General anesthetics are toxic to flies mutant for a mitochondrially-encoded subunit of the electron transport chain.


Authors:
Amanda Scharenbrock; Zachariah Olufs; David Wassarman; Misha Perouansky

Affiliation: University of Wisconsin-Madison, Madison, WI

Keywords:
h. mitochondria; a. stress responses

Animals with mutations in Complex I of the mitochondrial electron transport chain (mETC) exhibit behavioral sensitivity to volatile general anesthetics (VGAs) and may be at increased risk of VGA-induced deleterious collateral effects. To investigate the toxicity of VGAs in mitochondrial mutants, we studied flies carrying a mutation in ND2, a gene in the mitochondrial genome that encodes a protein in the intermembrane arm of Complex I. We examined two commonly used VGAs isoflurane (ISO) and sevoflurane (SEVO), halogenated ethers, as well as various oxygen (O2) concentrations. ISO proved to be toxic in hypoxic (5% O2), normoxic, and hyperoxic (75% O2) conditions while SEVO was only toxic in hyperoxic conditions. Interestingly, our previous work has shown that flies carrying a mutation in a nuclearly-encoded Complex I subunit, ND23, die when exposed to ISO in normoxia and hyperoxia, but ISO in hypoxia and SEVO under any oxygen conditions were not toxic. We have also expanded our anesthetics to include halothane (HALO), an alkane anesthetic, which like SEVO is non-pungent.
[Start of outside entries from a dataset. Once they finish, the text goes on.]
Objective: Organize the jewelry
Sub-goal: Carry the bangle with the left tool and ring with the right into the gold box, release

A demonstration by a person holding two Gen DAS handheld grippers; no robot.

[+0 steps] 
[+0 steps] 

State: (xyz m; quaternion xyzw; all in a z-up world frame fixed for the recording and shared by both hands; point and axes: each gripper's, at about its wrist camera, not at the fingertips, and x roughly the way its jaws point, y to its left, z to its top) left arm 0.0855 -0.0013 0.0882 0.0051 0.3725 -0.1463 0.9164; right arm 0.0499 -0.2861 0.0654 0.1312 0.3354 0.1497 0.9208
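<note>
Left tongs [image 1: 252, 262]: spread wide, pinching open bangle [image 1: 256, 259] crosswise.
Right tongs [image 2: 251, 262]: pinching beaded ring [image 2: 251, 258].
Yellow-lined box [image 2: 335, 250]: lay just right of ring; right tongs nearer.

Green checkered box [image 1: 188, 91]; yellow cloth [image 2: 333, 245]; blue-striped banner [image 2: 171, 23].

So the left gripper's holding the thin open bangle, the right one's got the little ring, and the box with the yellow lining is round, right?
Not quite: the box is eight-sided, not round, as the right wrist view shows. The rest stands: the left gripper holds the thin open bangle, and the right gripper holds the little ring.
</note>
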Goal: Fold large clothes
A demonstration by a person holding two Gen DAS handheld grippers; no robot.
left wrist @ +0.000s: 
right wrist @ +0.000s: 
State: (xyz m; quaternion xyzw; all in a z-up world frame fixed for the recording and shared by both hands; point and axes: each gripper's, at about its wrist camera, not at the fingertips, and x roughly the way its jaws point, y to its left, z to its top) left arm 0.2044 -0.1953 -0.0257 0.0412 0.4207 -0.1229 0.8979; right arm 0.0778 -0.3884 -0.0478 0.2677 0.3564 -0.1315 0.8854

Unlike SEVO, we found that HALO is toxic to both ND2 and ND23 mutants, with greater toxicity in ND2 mutants. These data indicate that mutations in different subunits of Complex I of the mETC confer differential susceptibility to VGA-induced toxicity. To investigate the underlying mechanism, we have begun examining whether heterozygous mutations in candidate genes enhance or suppress VGA-induced toxicity in ND2 mutants. To date, we have found that mutation of sima, which encodes a subunit of Hypoxia Inducible Factor (HIF) that transcriptionally regulates the response to hypoxia, enhanced the lethality of ND2 mutants exposed to ISO under normoxic or hypoxic conditions, indicating that HIF functions to prevent VGA toxicity. This work is part of an ongoing project aimed at identifying modifiers of VGA toxicity in mitochondrial mutants.